**To do:** From the line that contains "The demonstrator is" through the line that contains "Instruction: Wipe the", output every line of the listing below exactly and leave out all the rest.

**Recorded data:**
※ ※ ※

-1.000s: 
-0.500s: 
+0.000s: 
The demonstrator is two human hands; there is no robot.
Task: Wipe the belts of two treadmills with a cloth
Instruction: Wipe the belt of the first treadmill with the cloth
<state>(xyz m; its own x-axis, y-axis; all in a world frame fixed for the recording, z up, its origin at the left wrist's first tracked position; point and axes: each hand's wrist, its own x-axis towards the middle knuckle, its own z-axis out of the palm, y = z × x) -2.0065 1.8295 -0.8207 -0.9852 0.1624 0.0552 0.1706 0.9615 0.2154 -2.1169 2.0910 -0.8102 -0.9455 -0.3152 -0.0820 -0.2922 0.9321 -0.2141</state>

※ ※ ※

**Written response:**
The demonstrator is two human hands; there is no robot.
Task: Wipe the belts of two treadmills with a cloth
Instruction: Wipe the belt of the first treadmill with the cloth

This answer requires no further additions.